Прежде, не так давно, он питал надежды пригласить Лилли в Париж. Мечтал о скромном отеле, где они остановятся на какой-нибудь тихой улочке на Левом берегу, о неприхотливой еде в кафе или ресторанчике поблизости. Он воображал себе неторопливые прогулки с ней по берегу Сены или по Маре.
Что же касается ночей… он отказывался думать о ночах. Теперь. Уж лучше встать на рассвете перед расстрельным взводом.
Трудно было не предаваться сожалениям, хотя он никогда не был склонен оспаривать или сомневаться в собственных решениях. Но мог ли он действовать иначе? Не мог ли он как-то договориться с ней, найти способ позволить им обоим оставаться в Пятьдесят первом?
Нет. Никакого другого способа не было. Такой исход диктовало безумие этой великой и страшной войны.
«Вспомни, что ты чувствовал в ту ночь», – сказал он себе. Тот ужас, который охватил его, когда взорвался тот снаряд, это жуткое ощущение собственной беспомощности и отчаяния, когда она исчезла из вида, чуть не свели его с ума.
Если он должен был и дальше исполнять свой долг, если он должен был сохранить хоть какую-то долю чести, то он должен был вести себя так, как вел.
– 39 –
Когда-то, в другой своей жизни, Лилли не нужно было дважды думать о чашке чая. О чем тут было думать? Когда она жила с родителями, ей было достаточно позвонить в колокольчик, и минуту спустя у нее появлялся чай, идеально настоявшийся в маленьком чайнике лиможского фарфора в тон чашке и блюдцу. Она пила чай каждый день и не помнила ни одного случая, когда бы ей приходилось с нетерпением ждать чая, гореть желанием выпить его, как могут, затаив дыхание, ждать Рождества или летних каникул дети.
Здесь же чай имел жизненно важное значение. Иногда перспектива чашки чая была единственным, к чему она могла стремиться в долгие часы, отделявшие рассвет от сумерек.
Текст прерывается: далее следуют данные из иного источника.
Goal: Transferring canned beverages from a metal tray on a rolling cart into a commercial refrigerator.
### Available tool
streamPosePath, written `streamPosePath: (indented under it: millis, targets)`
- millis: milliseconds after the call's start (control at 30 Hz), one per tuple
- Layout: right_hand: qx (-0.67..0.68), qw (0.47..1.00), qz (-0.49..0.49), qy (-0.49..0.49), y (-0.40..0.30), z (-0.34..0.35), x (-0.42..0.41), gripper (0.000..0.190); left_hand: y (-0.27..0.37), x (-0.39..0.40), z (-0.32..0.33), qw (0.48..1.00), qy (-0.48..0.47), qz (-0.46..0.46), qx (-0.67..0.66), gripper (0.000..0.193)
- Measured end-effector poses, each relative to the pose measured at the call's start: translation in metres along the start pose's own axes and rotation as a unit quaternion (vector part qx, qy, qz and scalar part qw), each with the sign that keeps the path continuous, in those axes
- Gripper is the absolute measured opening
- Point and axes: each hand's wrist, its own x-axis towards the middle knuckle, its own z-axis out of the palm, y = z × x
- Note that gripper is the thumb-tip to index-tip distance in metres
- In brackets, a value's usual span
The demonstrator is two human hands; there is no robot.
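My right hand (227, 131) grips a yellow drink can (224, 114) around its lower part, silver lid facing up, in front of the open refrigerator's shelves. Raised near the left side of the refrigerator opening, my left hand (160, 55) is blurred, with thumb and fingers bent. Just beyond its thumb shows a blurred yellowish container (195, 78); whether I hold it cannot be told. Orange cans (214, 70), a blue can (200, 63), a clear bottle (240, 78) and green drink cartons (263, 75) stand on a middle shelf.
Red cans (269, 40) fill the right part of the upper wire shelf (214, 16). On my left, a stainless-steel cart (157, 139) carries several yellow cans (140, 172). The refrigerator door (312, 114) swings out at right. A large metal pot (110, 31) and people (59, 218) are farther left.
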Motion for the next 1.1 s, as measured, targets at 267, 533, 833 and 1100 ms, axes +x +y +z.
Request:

Тот чай, что они готовили на примусе в гараже, никогда не был очень горячим, никогда в нем не было ни молока, ни сахара, вода слегка пахла моторным маслом, а чайные листья заваривались, высушивались и снова заваривались до тех пор, пока придавали хоть какую-то краску воде, но так или иначе то был чай. А чай означал пять минут отдыха.
Чай к их утреннему перерыву еще настаивался, когда появилась Бриджет с почтой.
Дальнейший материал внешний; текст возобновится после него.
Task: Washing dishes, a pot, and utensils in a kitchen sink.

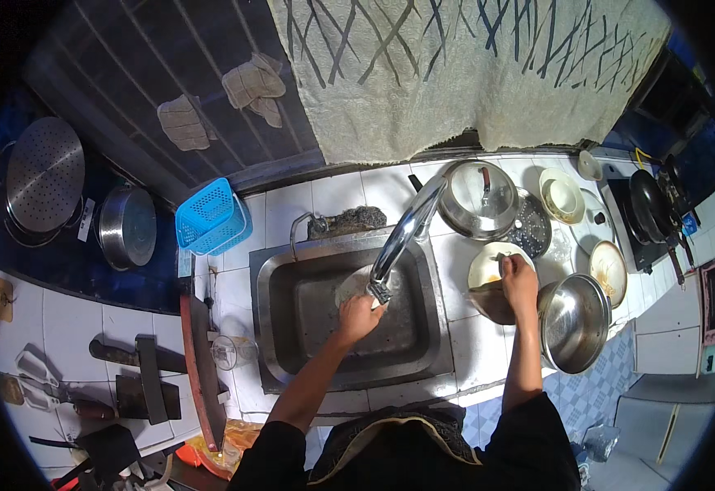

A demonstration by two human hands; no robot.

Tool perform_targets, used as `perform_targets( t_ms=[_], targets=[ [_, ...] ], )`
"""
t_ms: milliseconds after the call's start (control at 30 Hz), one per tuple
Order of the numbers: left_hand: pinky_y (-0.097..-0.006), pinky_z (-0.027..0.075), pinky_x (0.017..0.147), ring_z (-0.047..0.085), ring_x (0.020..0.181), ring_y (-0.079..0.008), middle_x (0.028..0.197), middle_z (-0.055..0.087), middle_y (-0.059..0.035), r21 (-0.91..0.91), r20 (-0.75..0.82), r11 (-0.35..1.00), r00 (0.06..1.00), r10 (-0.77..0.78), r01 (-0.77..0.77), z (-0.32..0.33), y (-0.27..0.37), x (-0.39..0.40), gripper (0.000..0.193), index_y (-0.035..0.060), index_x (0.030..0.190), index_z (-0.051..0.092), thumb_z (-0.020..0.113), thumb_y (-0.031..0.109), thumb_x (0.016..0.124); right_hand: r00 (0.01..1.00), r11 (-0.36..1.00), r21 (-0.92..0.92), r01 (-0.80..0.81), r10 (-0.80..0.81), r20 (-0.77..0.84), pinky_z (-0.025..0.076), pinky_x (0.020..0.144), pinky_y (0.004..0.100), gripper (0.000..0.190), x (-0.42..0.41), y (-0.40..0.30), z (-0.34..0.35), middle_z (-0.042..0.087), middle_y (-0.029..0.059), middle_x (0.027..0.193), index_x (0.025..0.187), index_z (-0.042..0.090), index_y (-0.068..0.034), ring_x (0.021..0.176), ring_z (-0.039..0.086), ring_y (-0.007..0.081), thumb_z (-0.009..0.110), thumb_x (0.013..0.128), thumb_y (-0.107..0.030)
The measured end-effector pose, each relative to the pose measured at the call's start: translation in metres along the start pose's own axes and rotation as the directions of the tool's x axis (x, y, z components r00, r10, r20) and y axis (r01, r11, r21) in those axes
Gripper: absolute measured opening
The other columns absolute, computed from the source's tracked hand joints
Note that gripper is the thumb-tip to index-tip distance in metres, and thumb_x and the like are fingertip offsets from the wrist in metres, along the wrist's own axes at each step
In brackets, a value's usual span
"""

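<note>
My left hand [358, 318] is in the steel sink [308, 331], below the mouth of the curved chrome faucet [403, 230]. Its fingers grip a pale round dish [352, 285], partly hidden by the faucet and the hand. My right hand [520, 279] is over a cream plate [485, 265] on the tiled counter right of the sink. The fingers are bent together at the plate, and a small dark patch shows by their tips. Whether they hold something I cannot tell. Below the plate is a brownish, shaded bowl-like surface [495, 307]. A steel pot [572, 325] stands just right of my right forearm.
Behind the plate are a lidded pan [479, 199], a perforated steel disc [529, 224], stacked bowls [561, 196] and a glass lid [592, 221]. A patterned plate [609, 273] lies farther right. Left are a blue basket [213, 218], a glass jar [233, 353] and a cleaver [139, 356] on a rack.
</note>
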State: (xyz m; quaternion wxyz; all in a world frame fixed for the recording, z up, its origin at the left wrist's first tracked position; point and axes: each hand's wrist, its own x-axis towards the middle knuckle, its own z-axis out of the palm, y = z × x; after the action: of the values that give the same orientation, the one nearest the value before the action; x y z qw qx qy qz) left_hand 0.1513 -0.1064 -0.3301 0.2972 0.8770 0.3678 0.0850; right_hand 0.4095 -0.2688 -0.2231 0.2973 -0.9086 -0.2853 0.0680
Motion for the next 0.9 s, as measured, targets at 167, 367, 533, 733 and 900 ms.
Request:
perform_targets(
  t_ms=[167,367,533,733,900],
  targets=[
    [-0.0413,0.045,0.056,0.058,0.065,-0.031,0.067,0.058,-0.014,0.161,-0.082,0.959,0.965,0.249,-0.234,0.001,-0.002,-0.018,0.014,0.0051,0.073,0.056,0.056,0.019,0.071,0.992,0.801,-0.597,0.037,-0.103,-0.077,0.04,0.08,0.0425,0.035,-0.011,0.011,0.039,0.04,0.0215,0.12,0.101,0.055,-0.006,0.105,0.042,0.0359,0.052,0.078,-0.033],
    [-0.0335,0.047,0.059,0.058,0.065,-0.0204,0.069,0.056,-0.0054,0.328,-0.163,0.819,0.826,0.54,-0.471,0.008,-0.017,-0.037,0.015,0.0086,0.079,0.058,0.055,0.016,0.067,0.606,0.688,0.423,-0.589,0.029,0.795,0.043,0.081,0.0393,0.058,-0.045,-0.046,0.146,0.052,0.0132,0.108,0.115,0.045,-0.003,0.097,0.051,0.0264,0.056,0.075,-0.044],
    [-0.0374,0.043,0.074,0.055,0.081,-0.0224,0.082,0.057,-0.0086,0.269,-0.206,0.868,0.856,0.475,-0.417,0.013,-0.019,-0.042,0.027,0.0077,0.09,0.058,0.057,0.022,0.067,0.492,0.098,0.512,-0.854,-0.171,0.854,0.044,0.08,0.0329,0.044,-0.052,-0.055,0.207,0.054,0.008,0.105,0.117,0.043,-0.004,0.097,0.052,0.0203,0.054,0.076,-0.014],
    [-0.0593,0.021,0.09,0.04,0.111,-0.0307,0.109,0.05,-0.0177,0.318,-0.221,0.915,0.919,0.326,-0.248,0.013,-0.015,-0.027,0.046,0.0054,0.101,0.053,0.052,0.043,0.075,0.776,0.358,0.771,-0.527,-0.168,0.608,0.041,0.078,0.0274,0.044,-0.056,-0.066,0.21,0.054,0.0084,0.101,0.116,0.044,-0.003,0.094,0.051,0.0177,0.051,0.072,-0.004],
    [-0.0572,0.024,0.089,0.04,0.11,-0.0341,0.108,0.049,-0.0198,0.042,0.121,0.979,0.973,0.195,-0.202,0.026,0.01,-0.002,0.055,0.0025,0.108,0.047,0.051,0.046,0.074,0.708,0.314,0.721,-0.618,-0.177,0.684,0.045,0.071,0.0252,0.034,-0.048,-0.052,0.211,0.055,0.0061,0.094,0.112,0.046,-0.005,0.083,0.055,0.014,0.045,0.078,-0.005]
  ],
)
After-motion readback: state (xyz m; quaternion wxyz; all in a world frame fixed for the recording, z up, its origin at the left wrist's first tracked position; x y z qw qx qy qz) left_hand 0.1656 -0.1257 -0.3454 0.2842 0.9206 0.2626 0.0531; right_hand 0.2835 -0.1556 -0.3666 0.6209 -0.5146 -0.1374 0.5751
– Письма из дома для всех нас, – объявила она, раздавая конверты со всей скоростью, какую позволяли рукавицы.
Лилли не был знаком почерк на конверте, который ей вручила Бриджет, но обратный адрес она узнала сразу. Время замерло, пока она смотрела на конверт, а ее сердце погружалось в пучину страха.
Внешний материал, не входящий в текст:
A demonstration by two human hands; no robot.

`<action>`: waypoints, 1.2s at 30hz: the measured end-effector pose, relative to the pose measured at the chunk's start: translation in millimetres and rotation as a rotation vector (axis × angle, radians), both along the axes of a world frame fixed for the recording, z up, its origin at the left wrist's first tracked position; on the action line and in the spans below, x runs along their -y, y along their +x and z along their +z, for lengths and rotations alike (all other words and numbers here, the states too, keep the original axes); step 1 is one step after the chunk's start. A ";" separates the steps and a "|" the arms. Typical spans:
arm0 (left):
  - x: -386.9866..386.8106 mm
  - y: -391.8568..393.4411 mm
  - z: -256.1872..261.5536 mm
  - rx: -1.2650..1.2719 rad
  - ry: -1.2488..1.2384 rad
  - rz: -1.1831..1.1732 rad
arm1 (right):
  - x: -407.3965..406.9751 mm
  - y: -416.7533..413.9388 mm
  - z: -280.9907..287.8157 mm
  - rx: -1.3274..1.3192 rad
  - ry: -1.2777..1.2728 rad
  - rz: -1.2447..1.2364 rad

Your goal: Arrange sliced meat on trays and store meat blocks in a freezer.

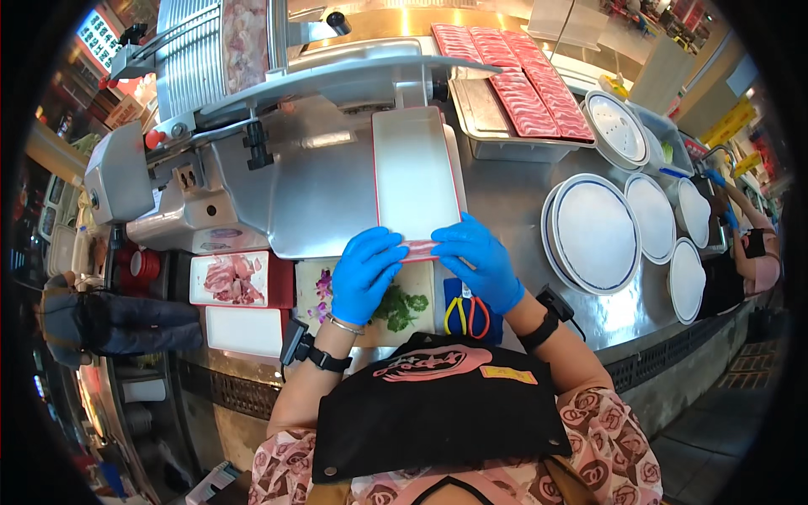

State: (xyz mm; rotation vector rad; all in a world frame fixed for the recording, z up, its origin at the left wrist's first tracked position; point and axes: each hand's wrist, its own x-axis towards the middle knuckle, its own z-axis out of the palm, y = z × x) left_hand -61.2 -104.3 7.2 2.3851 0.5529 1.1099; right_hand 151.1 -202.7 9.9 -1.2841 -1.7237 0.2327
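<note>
My left hand [368, 273], in a blue glove, and my right hand [475, 260], gloved alike, hold the two ends of a thin slice of marbled meat [419, 250]. It lies across the near end of a long white tray with a red rim [415, 170]; the rest of that tray is bare. Beneath and beside my hands is a cutting board [361, 336] bearing green leafy herbs [399, 307] and purple flowers [320, 297]. Scissors with yellow and red handles [468, 317] rest on a blue cloth right of the board.
A large metal meat slicer [315, 95] stands ahead and left. Trays of sliced meat [530, 101] sit on a metal container at the upper right. White plates [593, 233] are at right, meat pieces in a tray [232, 278] at left. Other people stand at both far sides.
</note>
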 end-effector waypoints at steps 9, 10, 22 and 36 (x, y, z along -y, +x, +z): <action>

– Что случилось, Лилли? – спросила Бриджет.
– Это письмо из отцовского дома в Лондоне.
– Так это же хорошо. Может быть, твои родители одумались.
– Я не узнаю почерка. Наверно, это какая-то ошибка.
– Так давай же тогда открывай скорей, – сказала Бриджет.
Лилли вскрыла конверт, в нем оказался не сложенный лист бумаги.
Пропал без вести. Предположительно погиб.
Она упала на колени, сильно ушиблась, ударившись о грубый бетонный пол гаража. Письмо выпало из ее руки под ноги бросившихся к ней подруг.